By Satyam Khanna
Wall Street CEOs like to think they are the adults, the big men in the room, the ones who know how the world works. Well, you know what? They screwed up their own banks, the financial system, and the economy like a bunch of two-year-olds. Every single major bank would have failed in late 2008 without massive government intervention — because of wounds that were entirely self-inflicted. … The financial crisis should have put to rest for a generation the idea that the big boys on Wall Street know what they’re doing and the politicians in Washington are a bunch of amateurs. Yet somehow the bankers came out of it with the same unshakable belief in their own perfection that they had in 2005. The only plausible explanation is some kind of powerful personality disorder.

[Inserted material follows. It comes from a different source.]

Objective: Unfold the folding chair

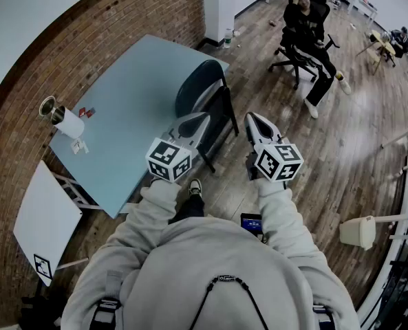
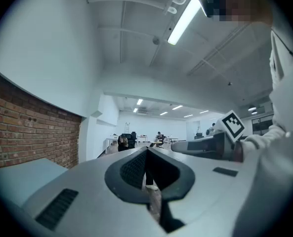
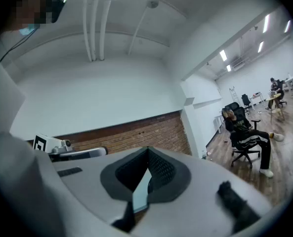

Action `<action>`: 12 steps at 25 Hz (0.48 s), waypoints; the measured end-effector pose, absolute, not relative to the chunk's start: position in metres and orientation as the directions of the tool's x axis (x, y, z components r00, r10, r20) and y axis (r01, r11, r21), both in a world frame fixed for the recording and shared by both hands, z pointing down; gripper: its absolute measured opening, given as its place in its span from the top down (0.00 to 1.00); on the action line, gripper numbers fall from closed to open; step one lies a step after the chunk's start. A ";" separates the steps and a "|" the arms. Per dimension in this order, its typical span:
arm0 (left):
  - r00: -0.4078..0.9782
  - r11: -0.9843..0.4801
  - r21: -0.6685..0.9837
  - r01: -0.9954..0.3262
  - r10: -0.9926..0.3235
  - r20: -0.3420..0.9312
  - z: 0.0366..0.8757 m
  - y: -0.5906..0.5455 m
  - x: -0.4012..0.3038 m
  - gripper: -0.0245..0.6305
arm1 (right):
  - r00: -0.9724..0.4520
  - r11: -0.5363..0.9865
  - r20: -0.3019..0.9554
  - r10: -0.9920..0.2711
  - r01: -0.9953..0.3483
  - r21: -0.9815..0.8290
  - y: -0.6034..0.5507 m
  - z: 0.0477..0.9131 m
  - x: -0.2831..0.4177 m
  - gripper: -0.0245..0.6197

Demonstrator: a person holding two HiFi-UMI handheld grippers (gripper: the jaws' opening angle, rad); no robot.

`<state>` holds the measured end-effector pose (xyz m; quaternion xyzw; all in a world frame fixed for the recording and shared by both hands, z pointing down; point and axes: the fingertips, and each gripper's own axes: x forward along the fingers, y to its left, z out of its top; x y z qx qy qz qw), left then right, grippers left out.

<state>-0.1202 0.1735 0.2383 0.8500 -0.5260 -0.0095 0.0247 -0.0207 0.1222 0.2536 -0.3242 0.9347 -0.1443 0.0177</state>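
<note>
The folding chair point(image 1: 209, 96) stands folded against the near edge of the light blue table point(image 1: 128, 115); it has a dark rounded backrest and a black frame. Both grippers are held level in front of me, short of the chair and not touching it. My left gripper point(image 1: 202, 118) is shut and empty, its tip close to the chair's seat side. A little to the right of the frame, my right gripper point(image 1: 252, 118) is also shut and empty. In the left gripper view the closed jaws point(image 2: 147, 153) point across the room, with the right gripper point(image 2: 210, 145) alongside. The right gripper view shows its jaws point(image 3: 147, 153) closed.
A brick wall point(image 1: 25, 150) runs behind the table, which carries a white paper roll point(image 1: 67, 124) and a metal cup point(image 1: 48, 106). A white board point(image 1: 44, 218) leans at the left. A person sits in an office chair point(image 1: 307, 29) further off. A pale bin point(image 1: 358, 232) stands at the right.
</note>
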 end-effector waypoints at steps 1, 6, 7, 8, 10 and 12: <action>0.441 -0.440 0.036 -0.897 -0.897 0.010 0.238 0.166 -0.126 0.96 | -0.785 0.745 0.058 -0.617 -0.606 -0.280 0.115 0.254 -0.023 0.95; 0.439 -0.439 0.029 -0.898 -0.899 -0.008 0.243 0.116 -0.163 0.96 | -0.785 0.758 0.084 -0.614 -0.616 -0.215 0.071 0.260 -0.059 0.95; 0.443 -0.443 0.032 -0.896 -0.897 -0.008 0.247 0.102 -0.170 0.96 | -0.785 0.758 0.104 -0.611 -0.618 -0.207 0.058 0.266 -0.069 0.95; 0.450 -0.450 0.031 -0.893 -0.893 -0.006 0.251 0.086 -0.176 0.96 | -0.781 0.755 0.120 -0.613 -0.624 -0.204 0.044 0.273 -0.079 0.95; 0.467 -0.467 0.028 -0.884 -0.884 -0.003 0.257 0.049 -0.190 0.96 | -0.763 0.735 0.123 -0.634 -0.645 -0.209 0.009 0.279 -0.097 0.95; 0.478 -0.479 0.039 -0.877 -0.878 -0.012 0.252 0.009 -0.215 0.96 | -0.744 0.717 0.103 -0.660 -0.665 -0.209 -0.028 0.271 -0.118 0.95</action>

Business, naturally, will generally oppose regulation. But the sheer arrogance (Drum calls it “Big Swinging Dicks” syndrome) that Kwak points to isn’t limited to Wall Street CEOs fighting regulatory reform; it’s a characteristic of big business lobbyists’ response to reform virtually across the board.
Although the situation is a bit different since health insurance companies didn’t actually “fail” (they were quite profitable), they did fail at their job of actually insuring people. Yet they waged a no-holds barred campaign claiming that things would be better this time around if we just left them alone (isn’t that what we were doing?). Same with climate change and big polluters. Same with BP, who, aided by lax regulation, “ignored warning signs” prior to the oil spill but are already launching a lobbying blitz to preserve their old ways.
Even in the wake of systemic failures, we can count on big business to firmly believe that they were right and you are the one being out of line.